Also, the gym teacher’s personnel records might reveal previous disciplinary action, prior notification, or termination of employment regarding negligent behavior, especially as it relates to student safety.

The school will likely not disclose internal records, surveillance films, or any personnel or student records without a subpoena from your child’s attorney. Contact a personal injury attorney to be sure the school preserves critical evidence.

Witness statements: Go to other parents. Ask for permission to get witness statements from other children who are familiar with what happened. Other students make great witnesses because they have no financial interest in the outcome of the claim.

Also, look for parents who may have made previous complaints to the school about the danger.

A dangerous condition doesn’t have to be something you can physically touch, like a broken machine. It can be previous complaints about the way a teacher forced students to continue, even after someone was hurt; or reports of a bully who injured other students. Ask the witnesses to write down in detail their version of the facts.

Damages: Without proof of your child’s damages, you don’t have a legitimate injury claim. You must show the dangerous condition was the direct and proximate (legally acceptable) cause of your child’s injury. Proof of damages include:

  • Copies of your child’s medical records and bills. Gather records from emergency services, and all other related medical treatment and mental health services, as applicable. The medical records should indicate how, when, and where the injuries occurred.
  • Receipts for out-of-pocket expenses like crutches, bandages, and medications.
  • Lost wages for you and your child.
  • Transportation expenses for medical appointments, like vehicle mileage and receipts for parking fees.

Special Handling for Public School Claims

Private school injury claims can probably be handled directly with the school’s insurance company. Ask the principal or school administrator for their insurance information. Bear in mind that settling insurance claims for underage children can be tricky.

Public school systems are part of the local government, and just like any other state agency, are protected by that state’s version of sovereign immunity.

Sovereign immunity is a legal rule that prevents the government or its subdivisions, departments, and agencies from being sued without its consent.

Public school systems often require parents to jump through several hoops before filing a lawsuit. When the school says you must “exhaust all administrative remedies” they are saying you have to start by bringing your complaint to the school district for resolution before you’re allowed to file a lawsuit.

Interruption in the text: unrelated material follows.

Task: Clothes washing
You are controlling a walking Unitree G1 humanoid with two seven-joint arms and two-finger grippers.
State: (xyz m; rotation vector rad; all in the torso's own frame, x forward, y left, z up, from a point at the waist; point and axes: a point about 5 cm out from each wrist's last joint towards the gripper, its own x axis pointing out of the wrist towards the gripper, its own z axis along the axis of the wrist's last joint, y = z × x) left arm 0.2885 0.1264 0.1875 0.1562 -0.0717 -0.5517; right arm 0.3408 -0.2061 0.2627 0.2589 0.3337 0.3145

What they may not tell you is there are specific deadlines for filing injury claims against government agencies like schools, sometimes as little as 30 days. Missing the filing deadline can extinguish your claim.

Don’t rely on the school’s advice for handling your claim. Contact a personal injury attorney to protect your child’s claim from the beginning.

Compensation for Gym Class Injuries

If your child’s injuries are the soft tissue type, like bumps and bruises or mild muscle sprains, you can think about handling the claim yourself. Just make sure you don’t agree to settle until your child has finished treatment, and the adjuster has evidence of all the damages.

If your child’s injuries are more serious, you need an experienced attorney. There’s just too much at stake when it comes to high-dollar injury claims.

How an Attorney Can Help

Only an experienced attorney can ensure your child gets appropriate compensation for severe injuries like brain trauma, spinal cord injuries, or other disfiguring or disabling injuries.

An attorney can use legal tactics and strategies to handle cases involving criminal abuse or assault, defective sports equipment, wrongful death cases, and other complex claims. You won’t have the legal experience to effectively pursue these types of cases.

Many states have strict legal guidelines for handling compensation awarded to an underage child. Your attorney will make sure the school covers the cost of setting up financial trusts or annuities.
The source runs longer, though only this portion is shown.